Selon le gouvernement, la Charte prévoit la coordination des financements provenant d’institutions publiques, de banques – dont la Banque centrale d’Égypte , de fonds de capital-risque et d’investisseurs privés, à travers des mécanismes de co-investissement, de garanties financières et d’incitations ciblées.
Pour la première fois, une définition juridique unifiée de la start-up est adoptée. Elle désigne toute entreprise de moins de sept ans proposant un modèle innovant reposant sur la technologie. Cette classification ouvre l’accès à des incitations spécifiques via une procédure d’enregistrement accélérée pour les dossiers parrainés.

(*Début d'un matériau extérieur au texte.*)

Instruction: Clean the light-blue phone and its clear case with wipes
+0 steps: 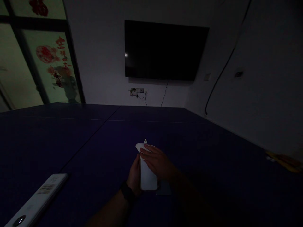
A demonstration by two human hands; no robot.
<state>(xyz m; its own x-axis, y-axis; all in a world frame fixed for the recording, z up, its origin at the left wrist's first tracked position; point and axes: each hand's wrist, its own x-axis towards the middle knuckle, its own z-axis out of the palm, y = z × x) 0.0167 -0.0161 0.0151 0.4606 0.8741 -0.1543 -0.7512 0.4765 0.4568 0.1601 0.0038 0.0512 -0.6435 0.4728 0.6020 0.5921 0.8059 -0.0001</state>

Création d’un observatoire national de l’entrepreneuriat
Une base de données unifiée accompagnera le dispositif afin de suivre l’évolution des start-ups, renforcer la coordination entre acteurs publics et privés, interagir avec la communauté entrepreneuriale et faciliter les contacts avec les investisseurs internationaux, notamment pour combler les éventuels déficits de financement.
Un guide réglementaire unifié pour les start-ups sera également élaboré pour simplifier les démarches administratives, l’octroi des licences et la protection de la propriété intellectuelle. Cette mesure vise à lever les obstacles qui pourraient freiner l’entrée des jeunes entrepreneurs sur le marché.
La Charte inclut la création d’un observatoire national de l’entrepreneuriat, doté d’un conseil d’experts indépendants. Cette structure sera chargée de collecter et d’analyser les données sur la croissance et les investissements des start-ups, puis de publier des rapports périodiques évaluant l’impact des politiques publiques sur le secteur.